Yesterday, I watched my daughter marry a fine young man. So now, in addition to being a patriotic holiday and my mother’s birthday, July 4 is my daughter’s wedding anniversary.

I’m proud of the happy couple, and hope and pray the best for them, as well as the strength to weather times of trial and challenge. Part of the ceremony involved the pastor reading from the first letter of the Apostle Paul to the Corinthians, 1st Corinthians 13, sometimes known as “the love chapter.” Among the portions he read were verses 4-7.

Love is patient, love is kind. It does not envy, it does not boast, it is not proud. It is not rude, it is not self-seeking, it is not easily angered, it keeps no record of wrongs. Love does not delight in evil but rejoices with the truth. It always protects, always trusts, always hopes, always perseveres.
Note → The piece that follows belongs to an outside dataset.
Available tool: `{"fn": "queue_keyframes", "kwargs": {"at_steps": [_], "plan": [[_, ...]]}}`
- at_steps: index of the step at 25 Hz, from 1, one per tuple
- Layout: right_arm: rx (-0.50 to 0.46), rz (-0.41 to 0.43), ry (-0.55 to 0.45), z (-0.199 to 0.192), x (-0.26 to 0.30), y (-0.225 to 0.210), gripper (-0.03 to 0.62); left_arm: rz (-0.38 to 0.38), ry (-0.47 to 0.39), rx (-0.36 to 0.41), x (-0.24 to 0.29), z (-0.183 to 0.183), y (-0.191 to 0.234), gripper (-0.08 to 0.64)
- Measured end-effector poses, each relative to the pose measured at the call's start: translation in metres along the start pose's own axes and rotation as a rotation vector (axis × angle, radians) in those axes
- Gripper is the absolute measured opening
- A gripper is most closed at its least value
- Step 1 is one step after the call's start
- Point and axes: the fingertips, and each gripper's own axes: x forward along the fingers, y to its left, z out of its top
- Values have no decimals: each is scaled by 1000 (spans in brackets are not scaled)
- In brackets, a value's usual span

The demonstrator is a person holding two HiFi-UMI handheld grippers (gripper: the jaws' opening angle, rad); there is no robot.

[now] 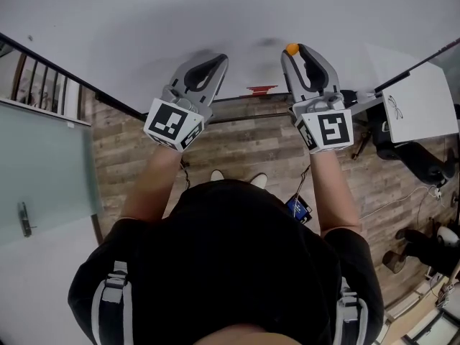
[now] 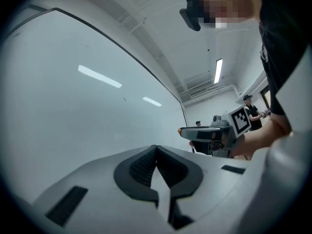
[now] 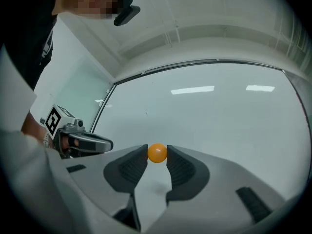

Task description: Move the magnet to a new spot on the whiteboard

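Right claw [image 3: 157,156] pinched the orange magnet [image 3: 157,152] at its tips, near the whiteboard's [image 1: 144,27] lower edge. Left claw [image 2: 156,154] closed on nothing, also near the whiteboard. My worry: with so shallow a pinch, the round magnet could pop free if dragged across the whiteboard

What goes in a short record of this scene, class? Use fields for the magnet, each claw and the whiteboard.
right claw: shut on the magnet, tips near the whiteboard
magnet: small orange ball, held between that claw's jaws
left claw: shut, empty, held beside the right claw
whiteboard: white, no writing seen
magnet touching whiteboard: cannot tell
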Motion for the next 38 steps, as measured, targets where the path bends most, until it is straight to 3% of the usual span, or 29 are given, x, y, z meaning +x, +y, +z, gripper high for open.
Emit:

Sitting in the front row as father of the bride, I was close enough to clearly see the groom’s face, in a way not many could. As the pastor read, I realized that the husband-to-be was reciting the words with the pastor, very subtly, not making sounds, barely moving his lips, just enough so that I could see he knew the passage by heart. Even two rows back, I think I would not have known. I’m not even certain he knew his lips were moving, ever so slightly.

I think my daughter is very fortunate to have married a man who values these words enough to commit them to memory. It will probably not hurt any of us to remind ourselves of just how love behaves…. and how it doesn’t.

Congratulations and best wishes to the newlyweds!